Brock, whose directing résumé extends well beyond 10 years in the D.C. area and across the country, is making his début at Riverside. His cast features a total of 25 actors, with the lead roles of Maria and Tony played by Quinn Vogt–Welch and Matthew Hirsh.

Vogt–Welch notably played Christine in Riverside’s production of “Phantom” nearly two years ago, and Hirsh, a native of Pennsylvania, was in the theater’s recent rendition of “Forever Plaid.”

“Working on the role of Tony has really opened up the way I look at most things in life,” said Hirsh about his role as the tragic hero. “He’s a dreamer. Until now, I’ve been very mechanical and to-the-point in my thought process … and now I feel like I can dream a bit more.”

The story of Tony, Maria and so many more is brought to life through what A’Hearn says is “absolutely incredible” choreography. Shawna Walker, who is leading choreography for the first time at Riverside, had a vision that incorporates all of the charming elements of her personal influences— Bob Fosse, Jack Cole and Gene Kelly.

“There are so many different vibes throughout the musical,” said Walker. “In the prologue, it really sets up the story … there is conflict and conflict within the movement. Later there is relief, very joyful moments and transitions into a very tender feeling. There are so many stories to tell and the movements support them.”

If you’ve been looking to take a trip to New York City in the near future, you may as well save some bus money. The set of “West Side Story,” designed by J.D. Madsen, is about as real and elaborate as it gets.

“The set is one of our most elaborate we’ve had,” said A’Hearn. “When the lighting gets set, you feel like you’re really in New York, with the building, the fire escapes, a water tower and tunnels. We have 24 windows that are all backlit. We have subway tracks that run across the stage.”
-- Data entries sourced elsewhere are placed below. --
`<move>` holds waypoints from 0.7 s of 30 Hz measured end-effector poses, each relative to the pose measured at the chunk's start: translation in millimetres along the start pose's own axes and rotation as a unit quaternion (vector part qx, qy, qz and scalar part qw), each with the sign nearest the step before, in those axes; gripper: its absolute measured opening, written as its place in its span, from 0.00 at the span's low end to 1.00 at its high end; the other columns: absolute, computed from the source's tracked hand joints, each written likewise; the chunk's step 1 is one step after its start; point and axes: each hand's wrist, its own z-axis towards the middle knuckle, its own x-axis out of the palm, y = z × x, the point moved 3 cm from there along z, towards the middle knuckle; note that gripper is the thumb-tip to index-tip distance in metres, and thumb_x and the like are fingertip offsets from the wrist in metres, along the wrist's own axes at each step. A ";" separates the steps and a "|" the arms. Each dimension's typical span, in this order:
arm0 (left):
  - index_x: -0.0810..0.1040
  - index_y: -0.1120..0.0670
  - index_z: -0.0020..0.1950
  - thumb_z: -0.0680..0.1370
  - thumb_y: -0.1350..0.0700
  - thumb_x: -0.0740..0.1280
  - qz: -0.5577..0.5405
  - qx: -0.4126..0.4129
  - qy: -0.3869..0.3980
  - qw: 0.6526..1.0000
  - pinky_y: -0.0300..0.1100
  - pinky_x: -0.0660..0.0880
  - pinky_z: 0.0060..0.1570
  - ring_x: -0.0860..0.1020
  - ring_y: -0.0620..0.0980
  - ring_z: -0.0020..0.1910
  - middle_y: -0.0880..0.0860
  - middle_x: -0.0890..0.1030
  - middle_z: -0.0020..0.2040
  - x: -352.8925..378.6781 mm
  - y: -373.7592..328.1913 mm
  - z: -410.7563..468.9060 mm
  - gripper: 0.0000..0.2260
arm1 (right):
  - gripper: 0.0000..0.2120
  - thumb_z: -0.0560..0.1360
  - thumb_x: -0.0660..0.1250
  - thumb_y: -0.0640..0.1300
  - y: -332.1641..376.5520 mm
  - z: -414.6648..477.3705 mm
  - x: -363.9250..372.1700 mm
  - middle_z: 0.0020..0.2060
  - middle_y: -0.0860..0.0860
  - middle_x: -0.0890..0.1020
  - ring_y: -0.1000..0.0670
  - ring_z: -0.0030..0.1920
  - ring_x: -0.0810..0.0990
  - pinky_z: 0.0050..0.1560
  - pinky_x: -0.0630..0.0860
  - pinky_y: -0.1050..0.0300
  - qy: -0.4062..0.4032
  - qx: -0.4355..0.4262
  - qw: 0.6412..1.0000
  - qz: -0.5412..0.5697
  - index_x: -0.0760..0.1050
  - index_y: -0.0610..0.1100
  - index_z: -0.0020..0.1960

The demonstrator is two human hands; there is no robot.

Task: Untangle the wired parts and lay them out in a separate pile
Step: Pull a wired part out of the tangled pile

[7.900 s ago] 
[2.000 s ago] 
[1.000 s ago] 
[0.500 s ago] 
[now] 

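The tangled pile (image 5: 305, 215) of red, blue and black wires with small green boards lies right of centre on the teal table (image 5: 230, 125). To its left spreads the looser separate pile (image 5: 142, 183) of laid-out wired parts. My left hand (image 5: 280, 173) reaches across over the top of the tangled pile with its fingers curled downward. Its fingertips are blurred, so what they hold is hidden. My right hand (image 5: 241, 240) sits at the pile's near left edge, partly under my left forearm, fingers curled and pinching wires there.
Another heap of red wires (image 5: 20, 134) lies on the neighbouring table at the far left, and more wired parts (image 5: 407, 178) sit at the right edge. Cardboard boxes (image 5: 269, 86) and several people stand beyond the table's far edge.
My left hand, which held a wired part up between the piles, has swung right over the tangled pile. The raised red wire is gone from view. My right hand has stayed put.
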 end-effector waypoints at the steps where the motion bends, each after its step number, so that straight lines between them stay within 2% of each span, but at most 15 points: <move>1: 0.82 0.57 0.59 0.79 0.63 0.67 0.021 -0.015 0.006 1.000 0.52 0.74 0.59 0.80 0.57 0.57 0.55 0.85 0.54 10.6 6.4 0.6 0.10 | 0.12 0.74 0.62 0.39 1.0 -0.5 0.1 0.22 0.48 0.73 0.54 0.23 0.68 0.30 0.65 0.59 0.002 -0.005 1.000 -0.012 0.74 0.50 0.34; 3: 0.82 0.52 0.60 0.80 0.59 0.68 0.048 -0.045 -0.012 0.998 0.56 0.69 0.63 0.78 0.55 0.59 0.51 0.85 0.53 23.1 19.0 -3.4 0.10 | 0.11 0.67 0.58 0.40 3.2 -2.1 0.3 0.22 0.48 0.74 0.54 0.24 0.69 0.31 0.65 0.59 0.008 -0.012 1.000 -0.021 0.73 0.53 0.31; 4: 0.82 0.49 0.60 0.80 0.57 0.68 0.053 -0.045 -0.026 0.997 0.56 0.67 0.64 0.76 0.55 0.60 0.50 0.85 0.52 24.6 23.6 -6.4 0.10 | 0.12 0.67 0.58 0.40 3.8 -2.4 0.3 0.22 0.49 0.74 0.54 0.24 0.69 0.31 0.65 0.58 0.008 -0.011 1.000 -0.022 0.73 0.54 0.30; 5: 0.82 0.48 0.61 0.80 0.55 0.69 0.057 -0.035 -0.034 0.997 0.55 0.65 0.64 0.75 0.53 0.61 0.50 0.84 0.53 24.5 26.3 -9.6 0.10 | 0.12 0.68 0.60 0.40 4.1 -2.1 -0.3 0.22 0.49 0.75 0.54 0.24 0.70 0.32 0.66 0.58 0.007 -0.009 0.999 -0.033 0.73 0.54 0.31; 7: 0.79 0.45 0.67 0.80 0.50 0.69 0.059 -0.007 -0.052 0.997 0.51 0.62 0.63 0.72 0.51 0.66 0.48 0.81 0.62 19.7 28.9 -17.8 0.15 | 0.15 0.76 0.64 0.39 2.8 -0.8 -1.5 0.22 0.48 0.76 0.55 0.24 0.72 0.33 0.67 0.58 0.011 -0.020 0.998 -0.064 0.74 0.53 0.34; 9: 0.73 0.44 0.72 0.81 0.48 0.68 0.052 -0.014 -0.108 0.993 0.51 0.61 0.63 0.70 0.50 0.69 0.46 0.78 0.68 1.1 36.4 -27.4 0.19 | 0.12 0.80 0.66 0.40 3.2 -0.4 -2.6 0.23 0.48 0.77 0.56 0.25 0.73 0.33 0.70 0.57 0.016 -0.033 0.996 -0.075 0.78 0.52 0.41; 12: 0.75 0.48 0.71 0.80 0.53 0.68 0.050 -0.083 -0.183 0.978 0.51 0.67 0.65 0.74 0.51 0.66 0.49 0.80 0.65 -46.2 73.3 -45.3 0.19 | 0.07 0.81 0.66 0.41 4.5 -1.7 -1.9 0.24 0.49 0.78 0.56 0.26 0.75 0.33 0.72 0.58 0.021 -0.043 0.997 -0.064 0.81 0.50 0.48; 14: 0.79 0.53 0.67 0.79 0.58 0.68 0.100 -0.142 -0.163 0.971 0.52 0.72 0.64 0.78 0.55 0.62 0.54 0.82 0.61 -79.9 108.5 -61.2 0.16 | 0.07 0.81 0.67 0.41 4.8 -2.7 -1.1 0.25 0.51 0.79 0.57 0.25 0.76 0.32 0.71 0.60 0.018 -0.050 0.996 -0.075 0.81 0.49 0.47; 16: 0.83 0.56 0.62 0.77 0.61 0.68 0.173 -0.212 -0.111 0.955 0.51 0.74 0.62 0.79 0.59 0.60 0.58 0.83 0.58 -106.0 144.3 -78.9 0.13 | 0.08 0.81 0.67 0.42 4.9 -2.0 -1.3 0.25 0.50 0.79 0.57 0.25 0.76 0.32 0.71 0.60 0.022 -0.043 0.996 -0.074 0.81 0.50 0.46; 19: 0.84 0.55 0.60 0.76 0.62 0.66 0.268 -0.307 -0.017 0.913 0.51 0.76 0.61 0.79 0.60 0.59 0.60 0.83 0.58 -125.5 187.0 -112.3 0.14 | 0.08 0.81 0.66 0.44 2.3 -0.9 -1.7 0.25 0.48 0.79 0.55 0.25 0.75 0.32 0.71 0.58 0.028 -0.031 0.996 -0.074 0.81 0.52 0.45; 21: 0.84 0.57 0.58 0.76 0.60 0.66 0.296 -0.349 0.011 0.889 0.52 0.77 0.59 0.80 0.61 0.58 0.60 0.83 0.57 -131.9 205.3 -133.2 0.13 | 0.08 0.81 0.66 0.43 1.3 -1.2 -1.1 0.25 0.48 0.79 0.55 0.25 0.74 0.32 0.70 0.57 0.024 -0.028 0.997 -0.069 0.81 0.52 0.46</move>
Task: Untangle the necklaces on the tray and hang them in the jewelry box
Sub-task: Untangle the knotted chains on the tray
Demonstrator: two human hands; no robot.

“The set is something to behold,” added Brock. “You don’t see things at this level even in D.C.”

And with this show, it appears Riverside is continuing to reach new heights. There is no need to venture afar to take in a quality “Story,” when one incredible one is being told right here in town.

Jesse Scott is a freelance writer and Fredericksburg native. Email him at


What: “West Side Story”

Where: Riverside Dinner Theater, 95 Riverside Parkway, Fredericksburg

When: Through Aug. 3. Performances begins at 7:30 p.m. Thursdays through Saturdays with matinées at 1:30 p.m. on Wednesdays and 3 p.m. on Sundays. Arrive two hours prior for dinner.